(Exercise):
Repeat the following lines exactly and nothing else: the line containing "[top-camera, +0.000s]" and each line after it through the end of the listing.

(Stored data):
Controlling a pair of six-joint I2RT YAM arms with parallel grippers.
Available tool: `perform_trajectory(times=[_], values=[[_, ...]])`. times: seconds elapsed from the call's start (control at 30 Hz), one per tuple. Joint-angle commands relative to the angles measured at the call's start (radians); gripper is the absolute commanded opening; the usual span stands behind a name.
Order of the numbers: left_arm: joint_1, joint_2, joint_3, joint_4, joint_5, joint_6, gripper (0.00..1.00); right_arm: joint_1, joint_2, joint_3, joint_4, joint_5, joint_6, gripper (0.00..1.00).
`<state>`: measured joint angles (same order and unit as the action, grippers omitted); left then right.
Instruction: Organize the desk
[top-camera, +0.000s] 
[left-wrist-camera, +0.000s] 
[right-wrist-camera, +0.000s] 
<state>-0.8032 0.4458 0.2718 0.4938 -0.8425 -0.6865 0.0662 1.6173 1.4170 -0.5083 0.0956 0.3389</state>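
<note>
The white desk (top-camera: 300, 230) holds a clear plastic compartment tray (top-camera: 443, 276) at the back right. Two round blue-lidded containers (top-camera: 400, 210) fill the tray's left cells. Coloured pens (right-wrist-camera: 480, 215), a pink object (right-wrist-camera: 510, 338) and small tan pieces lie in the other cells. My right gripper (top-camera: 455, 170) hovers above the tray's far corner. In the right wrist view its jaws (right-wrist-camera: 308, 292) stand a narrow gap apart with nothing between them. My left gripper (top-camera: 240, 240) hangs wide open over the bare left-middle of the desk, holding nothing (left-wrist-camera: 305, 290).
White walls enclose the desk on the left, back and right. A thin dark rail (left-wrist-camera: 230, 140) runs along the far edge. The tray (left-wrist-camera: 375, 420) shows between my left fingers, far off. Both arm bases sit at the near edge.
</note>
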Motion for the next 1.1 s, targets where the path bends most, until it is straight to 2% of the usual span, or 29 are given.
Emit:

(Written solution):
[top-camera, +0.000s] 
[left-wrist-camera, +0.000s] 
[right-wrist-camera, +0.000s] 
<state>-0.8032 0.4458 0.2718 0.4938 -0.8425 -0.6865 0.0662 1.6173 1.4170 -0.5083 0.0956 0.3389</state>
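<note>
The white desk (top-camera: 300, 230) holds a clear plastic compartment tray (top-camera: 443, 276) at the back right. Two round blue-lidded containers (top-camera: 400, 210) fill the tray's left cells. Coloured pens (right-wrist-camera: 480, 215), a pink object (right-wrist-camera: 510, 338) and small tan pieces lie in the other cells. My right gripper (top-camera: 455, 170) hovers above the tray's far corner. In the right wrist view its jaws (right-wrist-camera: 308, 292) stand a narrow gap apart with nothing between them. My left gripper (top-camera: 240, 240) hangs wide open over the bare left-middle of the desk, holding nothing (left-wrist-camera: 305, 290).
White walls enclose the desk on the left, back and right. A thin dark rail (left-wrist-camera: 230, 140) runs along the far edge. The tray (left-wrist-camera: 375, 420) shows between my left fingers, far off. Both arm bases sit at the near edge.
</note>
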Motion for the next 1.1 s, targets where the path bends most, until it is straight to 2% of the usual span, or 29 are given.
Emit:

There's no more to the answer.